Summary: | 博士 === 國立交通大學 === 資訊科學與工程研究所 === 99 === Anaphora is a commonly observed linguistic phenomenon and used to avoid repetition of expressions in discourses. Anaphora resolution denotes the process of identifying the antecedent of an anaphor in a context. Effective anaphora resolution plays an essential role in many applications of natural language processing such as machine translation, summarization, and information extraction.
In previous research, anaphora resolution methods have relied on syntactic rules, semantic or pragmatic clues to identify the antecedent. More recently, statistical-based or classification-based approaches are focused.

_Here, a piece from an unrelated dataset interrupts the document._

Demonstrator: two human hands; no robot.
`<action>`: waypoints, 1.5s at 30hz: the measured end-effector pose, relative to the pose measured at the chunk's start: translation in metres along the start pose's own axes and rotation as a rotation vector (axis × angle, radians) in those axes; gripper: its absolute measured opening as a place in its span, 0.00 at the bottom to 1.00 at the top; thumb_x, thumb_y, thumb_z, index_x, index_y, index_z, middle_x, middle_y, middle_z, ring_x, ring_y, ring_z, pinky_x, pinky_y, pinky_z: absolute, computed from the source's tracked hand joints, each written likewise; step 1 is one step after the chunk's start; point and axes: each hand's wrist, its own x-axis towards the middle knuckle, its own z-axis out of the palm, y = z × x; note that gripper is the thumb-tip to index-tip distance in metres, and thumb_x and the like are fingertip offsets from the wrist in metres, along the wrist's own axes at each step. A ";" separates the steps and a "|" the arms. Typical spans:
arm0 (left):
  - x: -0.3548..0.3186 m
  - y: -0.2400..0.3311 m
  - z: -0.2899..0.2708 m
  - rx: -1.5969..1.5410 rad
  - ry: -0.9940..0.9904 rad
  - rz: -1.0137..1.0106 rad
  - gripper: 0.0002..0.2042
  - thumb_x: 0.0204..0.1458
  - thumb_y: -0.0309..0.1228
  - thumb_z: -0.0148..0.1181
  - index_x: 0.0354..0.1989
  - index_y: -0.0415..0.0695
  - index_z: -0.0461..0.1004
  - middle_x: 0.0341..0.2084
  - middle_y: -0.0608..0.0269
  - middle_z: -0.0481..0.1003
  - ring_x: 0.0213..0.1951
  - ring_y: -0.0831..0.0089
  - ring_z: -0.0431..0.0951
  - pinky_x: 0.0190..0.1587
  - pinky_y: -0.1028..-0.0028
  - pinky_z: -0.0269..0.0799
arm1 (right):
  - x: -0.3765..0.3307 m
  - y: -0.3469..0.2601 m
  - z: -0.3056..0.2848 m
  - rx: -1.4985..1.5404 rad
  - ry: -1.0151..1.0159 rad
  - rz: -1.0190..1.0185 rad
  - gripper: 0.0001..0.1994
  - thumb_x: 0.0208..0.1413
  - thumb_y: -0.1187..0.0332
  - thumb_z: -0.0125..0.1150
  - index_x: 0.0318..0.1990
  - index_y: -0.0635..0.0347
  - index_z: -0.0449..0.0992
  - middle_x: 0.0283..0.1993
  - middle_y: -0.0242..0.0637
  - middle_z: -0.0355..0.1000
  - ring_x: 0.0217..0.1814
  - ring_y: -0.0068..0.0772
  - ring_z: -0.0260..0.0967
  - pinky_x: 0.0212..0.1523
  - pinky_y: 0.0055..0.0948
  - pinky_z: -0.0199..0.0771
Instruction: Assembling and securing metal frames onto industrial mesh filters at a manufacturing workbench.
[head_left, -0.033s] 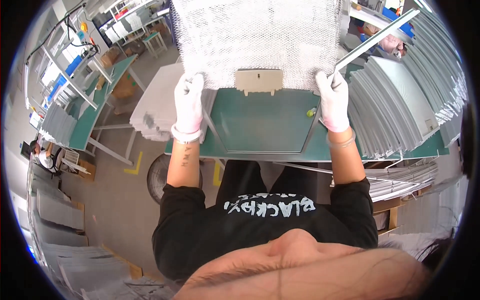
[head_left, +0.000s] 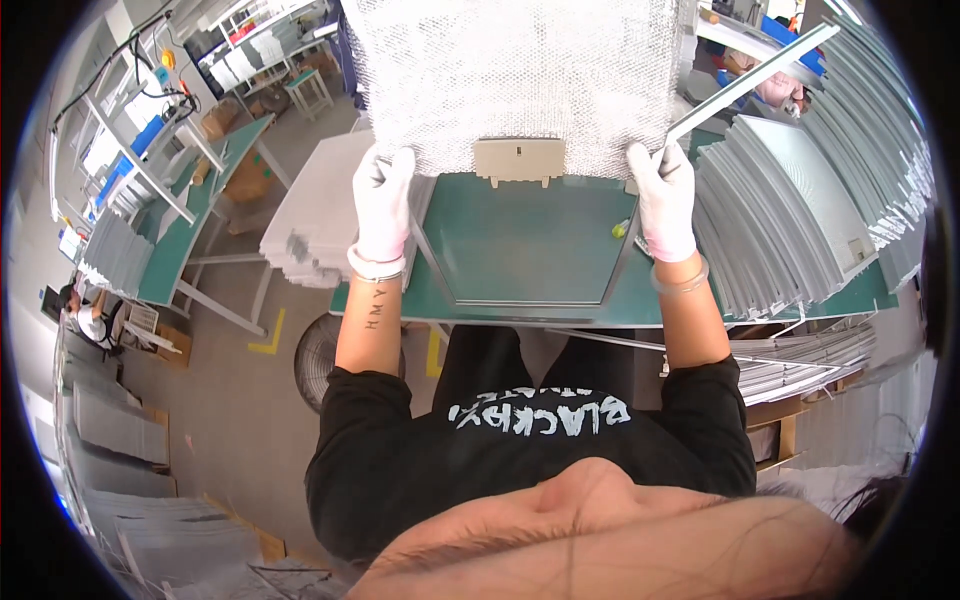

However, in a rule-based approach, a salience score by manual weight assignment is usually adopted to select the antecedent. Errors may occur due to intuitive observations and subjective biases in selecting feature weight. On the other hand, the drawback of a classification-based approach is that it considers different candidates for the same anaphor independently. Thus it cannot effectively capture the preference relationships between competing candidates during resolution. To overcome these problems, we propose Chinese anaphora resolution methods based on weight learning and knowledge acquisition.
In this thesis, pronominal, zero, and definite anaphora in Chinese texts are addressed and different approaches are presented. We use lexical knowledge acquisition and salience measurement to resolve Chinese pronominal anaphora. The lexical knowledge acquisition is aimed to extract more semantic features, such as gender, number, and collocate compatibility. The presented salience measurement is based on entropy-based weighting on selecting antecedent candidates. The experimental results show that our proposed approach yields 82.5% success rate on 1343 anaphoric instances, enhancing 7% improvement while compared with the general rule-based approach presented.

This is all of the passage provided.